Я не мог не улыбнуться — одним ударом он задел и меня, и Трэвиса, — но, к счастью, он был занят тем, что вытирал пальцы о халат, и ничего не заметил.
— Очень впечатляет, — сказал я.
Он снова кивнул.
— Ну вот, теперь я вас не испачкаю, — сказал он и пожал мою руку. — Как поживаете?
После этой незамысловатой формальности я почему-то стал достойным его доверия, и он повернулся и провел меня в двойную комнату, разделенную посередине складными дверьми. На одной стороне было окно-фонарь, позволяющее разглядеть вересковые пустоши вдали и омывающее стены и пол серебристым светом; на другой — выходящее на юг заднее окно, ставни которого были раскрыты, но само оно завешено тканью, очевидно, чтобы смягчить солнечный свет.
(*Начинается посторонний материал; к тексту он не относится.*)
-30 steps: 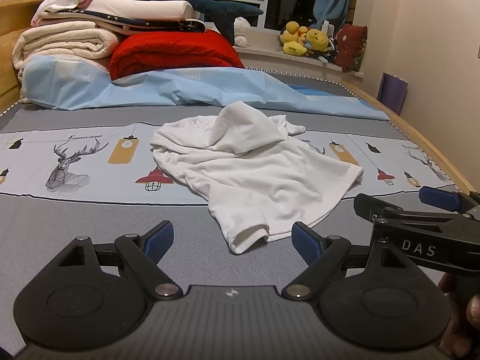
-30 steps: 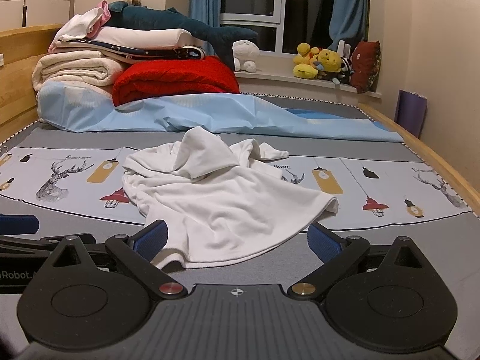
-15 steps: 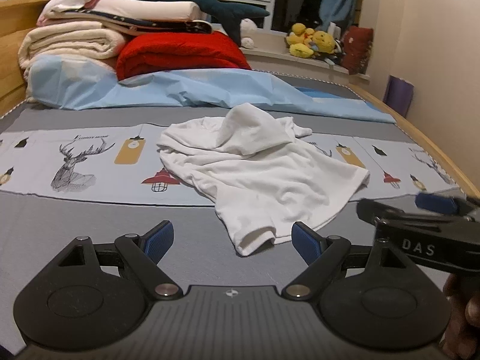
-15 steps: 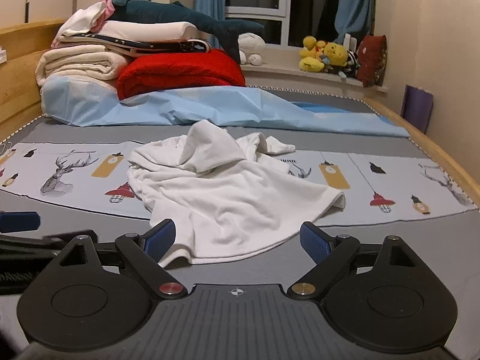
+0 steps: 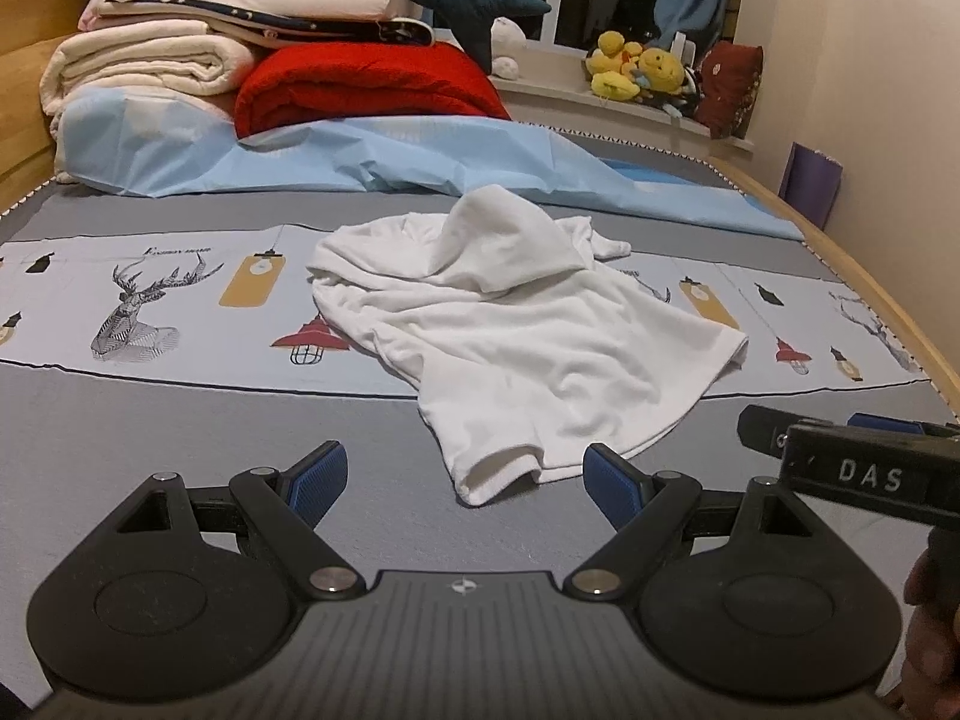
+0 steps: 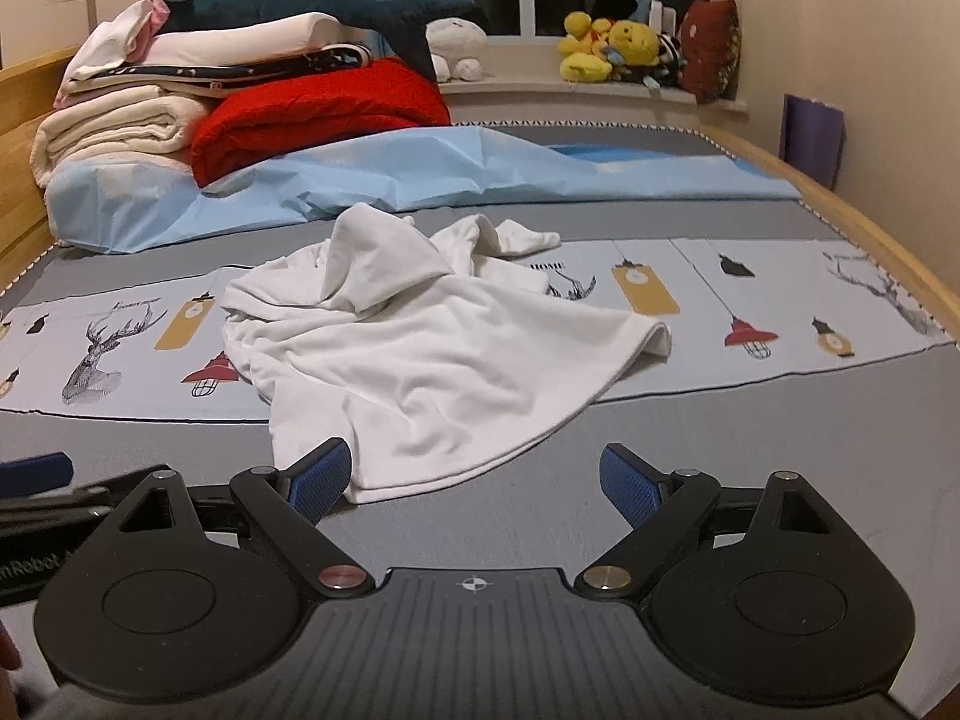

На грубой раме фонаря возле стола с кистями и раскрытой коробкой красок стояло огромное незаконченное полотно. Оно было повернуто так, чтобы на него падал свет из северного окна, поэтому я мог видеть картину только наполовину, но я разглядел достаточно — женщина верхом на лошади, вооруженные мужчины вокруг и цепочка парусов на горизонте, — чтобы догадаться, что она изображает королеву Елизавету перед Испанской Армадой. На помосте в середине комнаты позировала для центральной фигуры женщина в голубом бархатном плаще и высокой шляпе. Ее «лошадь» была хитро сооружена из трех поперечин, связанных вместе и укрепленных на козлах, а перед собой натурщица держала деревянный меч, который (наверняка потому, что она уже долго тут сидела и рука ее устала) опасно подрагивал.
— Отлично, — сказал Дэвенант. — Можете передохнуть, миссис Холт.
— Как раз вовремя, сэр, — сказала она, снимая шляпу, — чтобы мне успеть вам с обедом.
— Бросьте обед, — сказал он. — Раз я вас тут весь день продержал, уже не до него — пошлите за пирогом. Выпейте чашку чаю в кухне, чтобы прийти в себя, а потом будем дальше поджигать королю Филиппу бороду.
— Да, сэр, — сказала она вроде бы послушно, но закатила при этом глаза с выражением насмешливого раздражения, которому чуть-чуть не хватало до дерзости.